Even though the entire justice system, despite having reduced to a crude joke as an inept institution shackled with delays, incapable judges and poor prosecutors, the country is yet to devote serious attention to this institution. There is neither a vision nor comprehensive plans by the government to deal with the brutal violence committed by the law enforcement agencies throughout the country with near to absolute impunity. The draft law against torture proposed by the government in 2010 speaks volumes about how little the government is interested in disciplining the country's police. With visible and serious defects affecting the country's justice institutions, there could be hardly any motivation for the public to react against corruption. On the contrary, corruption becomes a lubricant to make a broken and demoralised system to work, for those who can afford to let the system work.

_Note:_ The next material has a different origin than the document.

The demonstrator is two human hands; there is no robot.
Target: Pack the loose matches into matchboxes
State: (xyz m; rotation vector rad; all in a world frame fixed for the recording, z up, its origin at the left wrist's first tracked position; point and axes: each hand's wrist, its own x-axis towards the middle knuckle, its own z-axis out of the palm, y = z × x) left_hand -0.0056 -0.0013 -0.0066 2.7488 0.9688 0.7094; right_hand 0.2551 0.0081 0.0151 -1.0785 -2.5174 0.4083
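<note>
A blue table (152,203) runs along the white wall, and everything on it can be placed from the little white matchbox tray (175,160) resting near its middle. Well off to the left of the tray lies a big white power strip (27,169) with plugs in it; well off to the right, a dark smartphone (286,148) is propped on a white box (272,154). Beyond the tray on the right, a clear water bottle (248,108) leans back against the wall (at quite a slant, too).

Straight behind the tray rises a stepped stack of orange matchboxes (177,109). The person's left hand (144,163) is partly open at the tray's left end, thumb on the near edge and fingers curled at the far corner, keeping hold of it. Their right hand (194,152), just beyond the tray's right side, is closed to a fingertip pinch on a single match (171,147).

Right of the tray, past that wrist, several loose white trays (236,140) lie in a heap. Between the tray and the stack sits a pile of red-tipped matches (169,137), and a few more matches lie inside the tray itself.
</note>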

The result of this neglect is widely visible in the country and it is also clear to the public, that those who benefits from this chaotic environment intentionally created are the politicians, the rich, dishonest government officers including the police and the corrupt elements in the country's judiciary.

In the mêlée of this rotten environment, the Prime Minister's apology in the parliament is just not to the members of the legislature, but to the whole nation. If no further actions follow, this apology will go down the drain as yet one more attempt to hoodwink the country, and would mean nothing and do anything to change the unacceptable status quo.

( The statement issued by the Asian Human Rights Commission is a regional non-governmental organisation that monitors human rights in Asia, documents violations and advocates for justice and institutional reform to ensure the protection and promotion of these rights. The Hong Kong-based group was founded in 1984. )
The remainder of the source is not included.